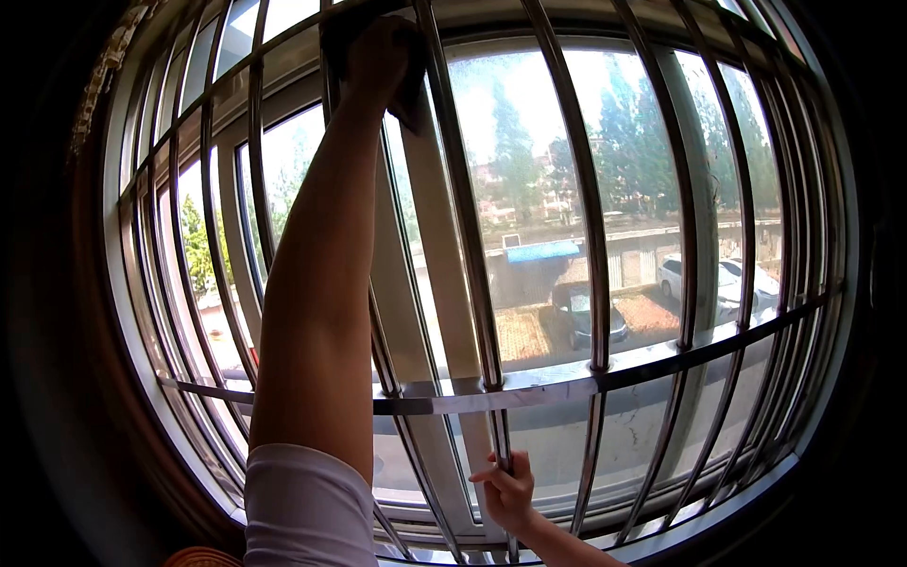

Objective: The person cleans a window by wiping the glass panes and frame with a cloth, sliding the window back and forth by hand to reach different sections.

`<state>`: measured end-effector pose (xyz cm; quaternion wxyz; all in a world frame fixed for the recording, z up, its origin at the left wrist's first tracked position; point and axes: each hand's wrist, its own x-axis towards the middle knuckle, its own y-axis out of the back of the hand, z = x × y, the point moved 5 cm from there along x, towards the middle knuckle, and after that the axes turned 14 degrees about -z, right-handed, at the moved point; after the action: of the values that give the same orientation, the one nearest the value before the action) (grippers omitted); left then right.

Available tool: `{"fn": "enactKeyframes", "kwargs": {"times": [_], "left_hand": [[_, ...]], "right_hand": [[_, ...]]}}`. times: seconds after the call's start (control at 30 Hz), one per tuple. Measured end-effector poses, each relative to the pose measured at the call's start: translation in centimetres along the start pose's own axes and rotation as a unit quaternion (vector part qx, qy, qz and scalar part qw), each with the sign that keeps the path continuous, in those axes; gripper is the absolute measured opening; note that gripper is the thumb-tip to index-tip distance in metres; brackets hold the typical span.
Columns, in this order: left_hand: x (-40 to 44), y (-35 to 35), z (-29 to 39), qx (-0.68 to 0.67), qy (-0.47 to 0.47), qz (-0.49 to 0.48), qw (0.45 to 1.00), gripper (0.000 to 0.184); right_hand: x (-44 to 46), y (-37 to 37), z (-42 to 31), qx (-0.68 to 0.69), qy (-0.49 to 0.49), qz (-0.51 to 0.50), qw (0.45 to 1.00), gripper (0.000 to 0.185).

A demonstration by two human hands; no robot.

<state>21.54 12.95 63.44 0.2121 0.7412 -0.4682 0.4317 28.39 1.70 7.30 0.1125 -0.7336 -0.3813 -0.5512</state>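
Note:
My left arm stretches up through the middle of the view. At the top, my left hand (378,59) is closed on a dark cloth (412,90), which lies against the upper part of the barred window; a corner of it hangs down. Shadow hides most of those fingers. Low down, my right hand (508,493) is wrapped around a shiny metal bar (500,430) of the window guard, below the flat crossbar (557,389). One finger points out to the left.
Upright metal bars (578,170) stand across the whole window. Behind them are a pale window frame (402,265) and glass panes. Outside are parked cars (588,317), a blue-roofed shed (542,251) and trees. An orange round object (202,558) shows at the bottom left.

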Motion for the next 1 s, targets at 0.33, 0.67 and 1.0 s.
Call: {"fn": "enactKeyframes", "kwargs": {"times": [0.33,0.67,1.0], "left_hand": [[-5.6,-0.5,2.5,0.024,-0.025,-0.096,0.995,0.031],[-21.8,3.5,16.0,-0.116,0.119,-0.255,0.953,0.031],[-25.2,9.2,20.2,-0.288,0.256,-0.291,0.876,0.021]], "right_hand": [[0.1,0.0,-0.2,-0.018,0.023,0.007,1.000,0.025],[0.1,-0.1,-0.2,0.061,0.027,0.010,0.998,0.024],[-0.4,2.3,-4.6,-0.226,0.015,-0.070,0.972,0.033]]}}
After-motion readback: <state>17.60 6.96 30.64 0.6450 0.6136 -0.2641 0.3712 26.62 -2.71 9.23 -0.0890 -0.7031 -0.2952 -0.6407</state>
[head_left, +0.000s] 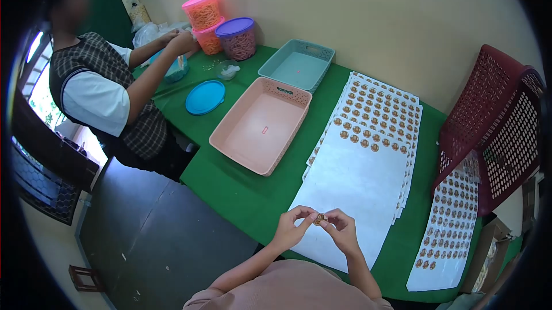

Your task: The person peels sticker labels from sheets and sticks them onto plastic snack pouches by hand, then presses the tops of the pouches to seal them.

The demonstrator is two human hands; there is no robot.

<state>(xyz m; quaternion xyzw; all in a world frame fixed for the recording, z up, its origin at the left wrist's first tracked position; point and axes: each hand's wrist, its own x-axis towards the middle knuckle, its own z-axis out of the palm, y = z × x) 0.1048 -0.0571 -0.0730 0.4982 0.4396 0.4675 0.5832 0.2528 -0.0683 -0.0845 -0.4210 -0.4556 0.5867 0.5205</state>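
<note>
Between the fingertips of both hands is a small round brown-and-gold sticker. My left hand pinches its left side, and my right hand pinches the right side. Its fine print is too small to read. Below the hands lies a long white sticker sheet, bare in its near part, with rows of similar round stickers at the far end. More sheets are stacked beneath it, their edges showing at both sides.
A pink basket and a teal basket stand left of the sheets. Right are a maroon basket and another sticker sheet. Lidded tubs and a blue lid sit farther back, near a co-worker.
</note>
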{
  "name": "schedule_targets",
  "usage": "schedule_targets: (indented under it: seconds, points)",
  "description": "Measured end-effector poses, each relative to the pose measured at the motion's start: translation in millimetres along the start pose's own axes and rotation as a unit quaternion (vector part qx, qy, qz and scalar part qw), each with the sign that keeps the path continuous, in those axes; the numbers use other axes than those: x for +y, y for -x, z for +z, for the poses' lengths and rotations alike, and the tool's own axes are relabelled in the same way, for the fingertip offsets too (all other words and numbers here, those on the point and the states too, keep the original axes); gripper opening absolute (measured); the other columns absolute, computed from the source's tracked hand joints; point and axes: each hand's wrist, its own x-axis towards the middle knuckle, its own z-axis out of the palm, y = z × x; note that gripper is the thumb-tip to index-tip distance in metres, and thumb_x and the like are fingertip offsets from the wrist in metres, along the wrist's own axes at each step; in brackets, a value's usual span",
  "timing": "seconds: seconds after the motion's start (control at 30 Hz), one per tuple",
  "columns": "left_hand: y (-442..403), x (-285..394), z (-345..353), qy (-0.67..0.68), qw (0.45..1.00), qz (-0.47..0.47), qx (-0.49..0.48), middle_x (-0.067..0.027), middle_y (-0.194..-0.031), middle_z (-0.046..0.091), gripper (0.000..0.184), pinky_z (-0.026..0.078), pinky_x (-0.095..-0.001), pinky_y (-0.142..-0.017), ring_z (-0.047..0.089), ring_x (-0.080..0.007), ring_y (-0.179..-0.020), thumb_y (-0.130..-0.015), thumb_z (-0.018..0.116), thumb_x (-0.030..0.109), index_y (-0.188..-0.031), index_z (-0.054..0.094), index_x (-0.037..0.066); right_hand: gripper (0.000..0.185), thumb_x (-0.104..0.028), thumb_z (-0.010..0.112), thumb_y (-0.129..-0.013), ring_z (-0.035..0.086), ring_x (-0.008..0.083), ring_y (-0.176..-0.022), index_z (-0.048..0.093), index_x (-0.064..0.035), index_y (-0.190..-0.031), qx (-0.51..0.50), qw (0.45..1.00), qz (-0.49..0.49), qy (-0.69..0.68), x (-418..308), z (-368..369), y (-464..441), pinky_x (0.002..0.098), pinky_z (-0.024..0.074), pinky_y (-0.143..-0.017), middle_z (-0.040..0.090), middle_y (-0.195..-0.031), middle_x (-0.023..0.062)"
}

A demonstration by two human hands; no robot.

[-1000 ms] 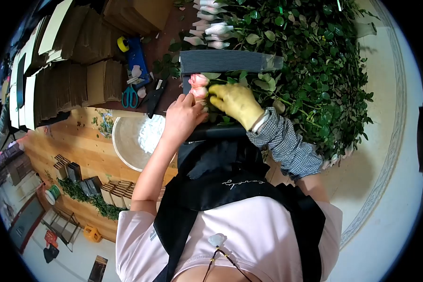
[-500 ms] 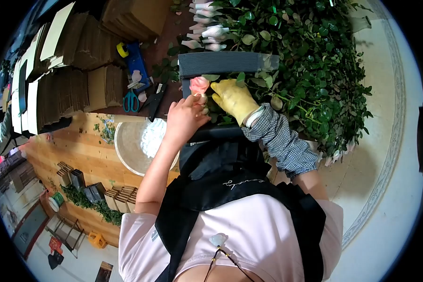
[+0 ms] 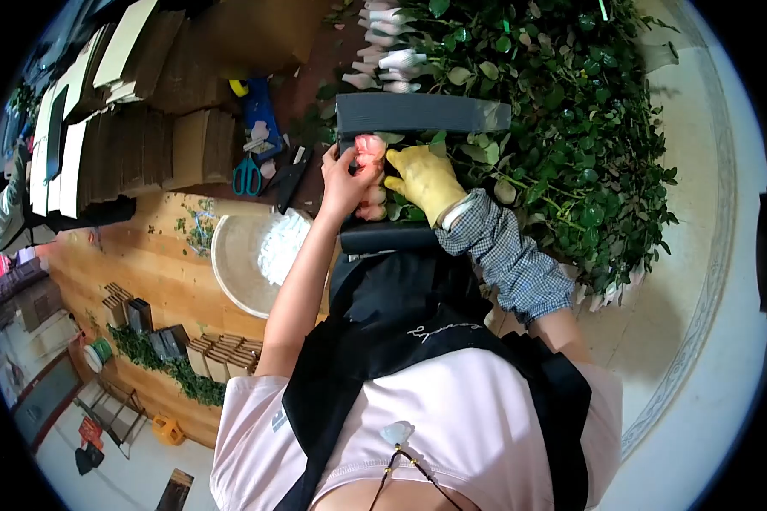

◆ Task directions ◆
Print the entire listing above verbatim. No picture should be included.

◆ Solution ◆
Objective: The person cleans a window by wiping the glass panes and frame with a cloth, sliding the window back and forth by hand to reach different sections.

`<state>`: measured end-effector pose (xyz cm; quaternion wxyz; all in a world frame fixed for the recording, z up, its origin at the left wrist's first tracked position; point and axes: each hand's wrist, its own x-axis towards the middle knuckle, its own y-axis out of the back of the hand, z = x × y, the point moved 5 cm from there along x, towards the middle knuckle, and after that the axes turned 14 degrees about -z, right-handed, at the moved point; after the action: of the values that give the same orientation, the one nearest the value before the action) (grippers omitted); left then right.

Available tool: `{"fn": "enactKeyframes", "kwargs": {"times": [_], "left_hand": [[_, ...]], "right_hand": [[_, ...]]}}`. times: seconds after the call's start (control at 30 Hz), one per tuple. Measured end-effector poses, each relative to the pose measured at the call's start: translation in centimetres along the start pose's own axes and rotation as a unit quaternion (vector part qx, qy, qz and scalar part qw), each with the sign that keeps the path continuous, in those axes; gripper is the absolute measured opening; note that gripper is the thumb-tip to index-tip distance in metres; brackets hold the typical span.
Columns, in this order: left_hand: x (-40 to 44), y (-35 to 35), z (-29 to 39), qx (-0.68 to 0.67), qy (-0.47 to 0.47), qz (-0.49 to 0.48), qw (0.45 to 1.00), gripper (0.000 to 0.184); right_hand: x (-44 to 46), y (-37 to 37), z (-42 to 31), qx (-0.68 to 0.69), qy (-0.49 to 0.49), qz (-0.51 to 0.50), qw (0.45 to 1.00), gripper (0.000 to 0.185).

A demonstration by two human hands; no robot.

<state>21.54 12.95 63.44 0.2121 0.7412 -0.4682 0.4317 28.39 1.70 7.30 0.1125 -0.7336 -0.3813 -0.5512</state>
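Note:
My left arm stretches up through the middle of the view. At the top, my left hand (378,59) is closed on a dark cloth (412,90), which lies against the upper part of the barred window; a corner of it hangs down. Shadow hides most of those fingers. Low down, my right hand (508,493) is wrapped around a shiny metal bar (500,430) of the window guard, below the flat crossbar (557,389). One finger points out to the left.
Upright metal bars (578,170) stand across the whole window. Behind them are a pale window frame (402,265) and glass panes. Outside are parked cars (588,317), a blue-roofed shed (542,251) and trees. An orange round object (202,558) shows at the bottom left.
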
Motion for the next 1 s, targets at 0.33, 0.67 and 1.0 s.
Call: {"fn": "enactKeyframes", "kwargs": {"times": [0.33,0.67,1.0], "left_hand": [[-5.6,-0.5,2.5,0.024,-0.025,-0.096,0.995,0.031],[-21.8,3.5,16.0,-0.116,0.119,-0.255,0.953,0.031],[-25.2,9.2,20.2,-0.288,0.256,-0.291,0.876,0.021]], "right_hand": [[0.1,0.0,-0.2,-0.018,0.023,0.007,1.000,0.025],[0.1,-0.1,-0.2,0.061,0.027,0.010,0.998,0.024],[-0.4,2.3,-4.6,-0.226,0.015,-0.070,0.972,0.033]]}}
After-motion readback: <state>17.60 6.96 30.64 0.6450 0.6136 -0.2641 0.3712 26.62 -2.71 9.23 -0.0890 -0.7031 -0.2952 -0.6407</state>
[head_left, +0.000s] 

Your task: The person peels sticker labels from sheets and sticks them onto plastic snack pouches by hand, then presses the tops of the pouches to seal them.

The demonstrator is two human hands; there is no robot.

<state>(xyz m; quaternion xyzw; all in a world frame fixed for the recording, z up, its origin at the left wrist's first tracked position; point and axes: each hand's wrist, its own x-axis towards the middle knuckle, its own z-axis out of the palm, y = z × x) 0.1048 -0.0571 -0.0730 0.4982 0.4396 0.4675 0.5832 0.2528 -0.0683 -0.0845 -0.4210 -0.4556 0.5867 0.5205</state>
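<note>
Between the fingertips of both hands is a small round brown-and-gold sticker. My left hand pinches its left side, and my right hand pinches the right side. Its fine print is too small to read. Below the hands lies a long white sticker sheet, bare in its near part, with rows of similar round stickers at the far end. More sheets are stacked beneath it, their edges showing at both sides.
A pink basket and a teal basket stand left of the sheets. Right are a maroon basket and another sticker sheet. Lidded tubs and a blue lid sit farther back, near a co-worker.
</note>
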{
  "name": "schedule_targets",
  "usage": "schedule_targets: (indented under it: seconds, points)",
  "description": "Measured end-effector poses, each relative to the pose measured at the motion's start: translation in millimetres along the start pose's own axes and rotation as a unit quaternion (vector part qx, qy, qz and scalar part qw), each with the sign that keeps the path continuous, in those axes; the numbers use other axes than those: x for +y, y for -x, z for +z, for the poses' lengths and rotations alike, and the tool's own axes are relabelled in the same way, for the fingertip offsets too (all other words and numbers here, those on the point and the states too, keep the original axes); gripper opening absolute (measured); the other columns absolute, computed from the source's tracked hand joints; point and axes: each hand's wrist, its own x-axis towards the middle knuckle, its own z-axis out of the palm, y = z × x; note that gripper is the thumb-tip to index-tip distance in metres, and thumb_x and the like are fingertip offsets from the wrist in metres, along the wrist's own axes at each step; in brackets, a value's usual span",
  "timing": "seconds: seconds after the motion's start (control at 30 Hz), one per tuple",
  "columns": "left_hand: y (-442..403), x (-285..394), z (-345..353), qy (-0.67..0.68), qw (0.45..1.00), qz (-0.47..0.47), qx (-0.49..0.48), middle_x (-0.067..0.027), middle_y (-0.194..-0.031), middle_z (-0.046..0.091), gripper (0.000..0.184), pinky_z (-0.026..0.078), pinky_x (-0.095..-0.001), pinky_y (-0.142..-0.017), ring_z (-0.047..0.089), ring_x (-0.080..0.007), ring_y (-0.179..-0.020), thumb_y (-0.130..-0.015), thumb_z (-0.018..0.116), thumb_x (-0.030..0.109), index_y (-0.188..-0.031), index_z (-0.054..0.094), index_x (-0.037..0.066); right_hand: gripper (0.000..0.185), thumb_x (-0.104..0.028), thumb_z (-0.010..0.112), thumb_y (-0.129..-0.013), ring_z (-0.035..0.086), ring_x (-0.008..0.083), ring_y (-0.176..-0.022), index_z (-0.048..0.093), index_x (-0.064..0.035), index_y (-0.190..-0.031), qx (-0.51..0.50), qw (0.45..1.00), qz (-0.49..0.49), qy (-0.69..0.68), x (-418..308), z (-368..369), y (-464..441), pinky_x (0.002..0.098), pinky_z (-0.024..0.074), pinky_y (-0.143..-0.017), middle_z (-0.040..0.090), middle_y (-0.195..-0.031), middle_x (-0.023..0.062)"
}

A demonstration by two human hands; no robot.

[-1000 ms] 
[-500 ms] 
[+0 ms] 

That finishes the output for this exercise.